Improving Utilisation in HPC & AI – Part 2
Part 2 of how to get more from your expensive HPC and AI compute resources without spending more money
Improving utilisation in HPC and AI can sometimes mean changes that appear counterintuitive. This is the first of those.
Imagine you have several different workloads, all requiring the same (or similar) hardware but each one demanding that it is not impacted in by the others. This could be different trading desks running intraday risk, different AI models being used for inference, end of day risk batch jobs or training a new LLM etc.
The usual solution to this is to carve up the compute capacity and allocate a proportion to each type of workload. This certainly solves the problem. There is no way your end of day risk or LLM training will impact on your intraday risk or inference. Job done (pun intended. Sorry). Not so fast.
Depending on how predictable (and consistent) your workloads are this may be enough. You have several happy customers and high utilisation. Chances are though, that the allocation to each type of workload isn’t so static. And segregating capacity probably was. Which means that your utilisation rates probably aren’t so great. Not only that but shuffling capacity around between use cases is probably getting old quickly.
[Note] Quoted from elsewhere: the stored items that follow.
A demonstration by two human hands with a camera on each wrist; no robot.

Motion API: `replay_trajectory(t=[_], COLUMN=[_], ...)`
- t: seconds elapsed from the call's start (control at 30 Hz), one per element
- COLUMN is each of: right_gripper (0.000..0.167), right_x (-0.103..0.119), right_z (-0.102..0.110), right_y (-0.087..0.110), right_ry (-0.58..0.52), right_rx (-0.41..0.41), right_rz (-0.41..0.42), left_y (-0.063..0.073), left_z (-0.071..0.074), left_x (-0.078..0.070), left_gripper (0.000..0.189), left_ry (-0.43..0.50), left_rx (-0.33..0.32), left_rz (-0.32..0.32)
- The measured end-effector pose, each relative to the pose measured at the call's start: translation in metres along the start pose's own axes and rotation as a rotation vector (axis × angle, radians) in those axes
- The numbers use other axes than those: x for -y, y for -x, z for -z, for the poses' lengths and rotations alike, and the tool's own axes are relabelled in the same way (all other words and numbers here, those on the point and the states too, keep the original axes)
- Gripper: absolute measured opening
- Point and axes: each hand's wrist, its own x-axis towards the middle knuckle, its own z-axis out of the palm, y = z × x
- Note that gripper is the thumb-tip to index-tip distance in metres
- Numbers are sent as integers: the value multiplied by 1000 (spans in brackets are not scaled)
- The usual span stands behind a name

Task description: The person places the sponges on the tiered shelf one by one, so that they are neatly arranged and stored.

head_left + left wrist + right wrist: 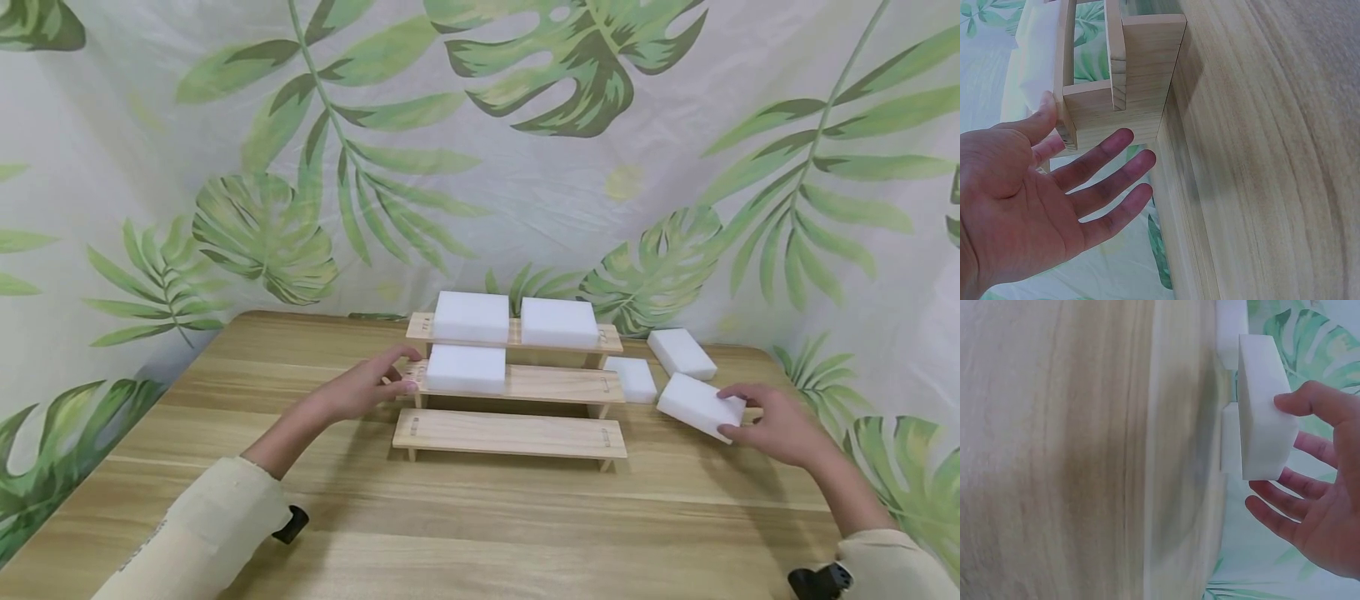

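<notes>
My right hand (783,423) pinches a white sponge block (699,406) by its right end, thumb on one side and fingers on the other. In the right wrist view the block (1266,419) is tilted and held over the table. My left hand (363,387) is at the left end of a three-tier wooden shelf (510,432). The left wrist view shows its thumb against the shelf board's edge, with the other fingers loosely spread. On the top tier lie two white sponges (471,317) (559,322), and one more sponge (467,368) lies at the middle tier's left.
Two more white sponges (682,353) (632,379) lie on the wooden table (480,525), right of the shelf. Behind the table hangs a leaf-patterned cloth (525,192). Black wrist straps (291,525) show at the cuffs.
</notes>
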Motion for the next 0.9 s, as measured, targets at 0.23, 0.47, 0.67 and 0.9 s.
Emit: replay_trajectory(t=[0.23, 0.47, 0.67, 0.9], right_gripper=[41, 38, 39, 41], right_x=[7, 14, 26, 40], right_z=[3, 4, 8, 11], right_y=[2, 0, -2, -4], right_ry=[-16, -101, -83, -100], right_rx=[-45, -134, -137, -152], right_rz=[11, 79, 110, 156], left_y=[-1, -2, -2, -1], left_z=[-1, 0, 0, 0], left_x=[1, 2, 3, 1], left_gripper=[47, 46, 46, 45], left_ry=[1, -6, -10, -7], left_rx=[0, 0, 4, 1], left_rz=[-1, -6, -6, 4])
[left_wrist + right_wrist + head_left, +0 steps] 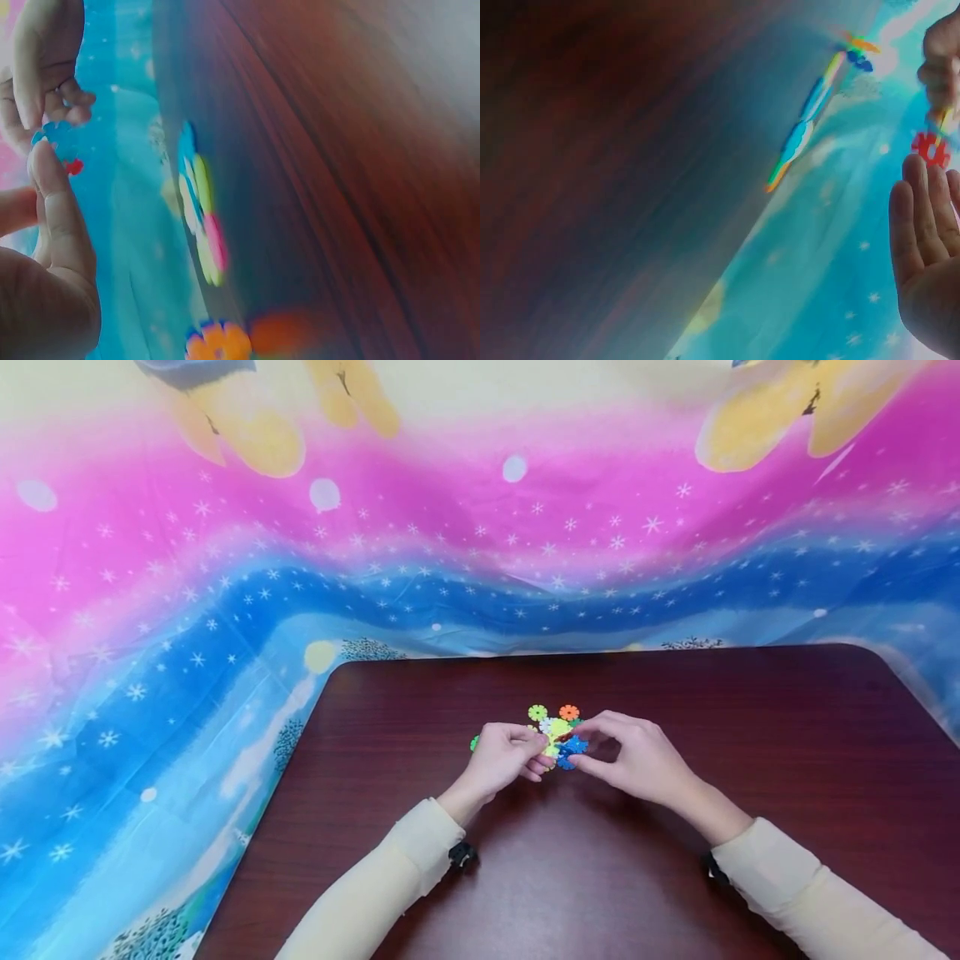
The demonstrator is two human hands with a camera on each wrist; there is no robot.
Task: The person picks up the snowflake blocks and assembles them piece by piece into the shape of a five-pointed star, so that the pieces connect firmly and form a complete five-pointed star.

What if you didn’t split up the resources. Sharing is caring right?
The immediate solution is of course to simply share the entire resource across all workloads but this will mean that if your LLM training overruns you might not have capacity to serve your intraday trading risk. Oops. You’ll be getting an irate phone call faster than your scheduler can queue a new job. However, some schedulers (and apologies but this tip is scheduler dependent) will allow certain guarantees to be made for each type of workload (capacity, hours of operation) and will automatically pre-empt other workloads to meet these capacity guarantees.
Often this may be coupled with the ability to snapshot workloads (especially if your workload has long job times or slow start up times) to minimise lost compute time.
In practice I’ve seen this sort of change result in upwards of 20 percentage points of improvement in utilisation rates with little downside (assuming your scheduler can support capacity guarantees).
This type of workload decorrelation often also leads to more predictable overall load on the compute resource. This may seem counterintuitive but actually mirrors other systems that operate at large scale such as AWS S3.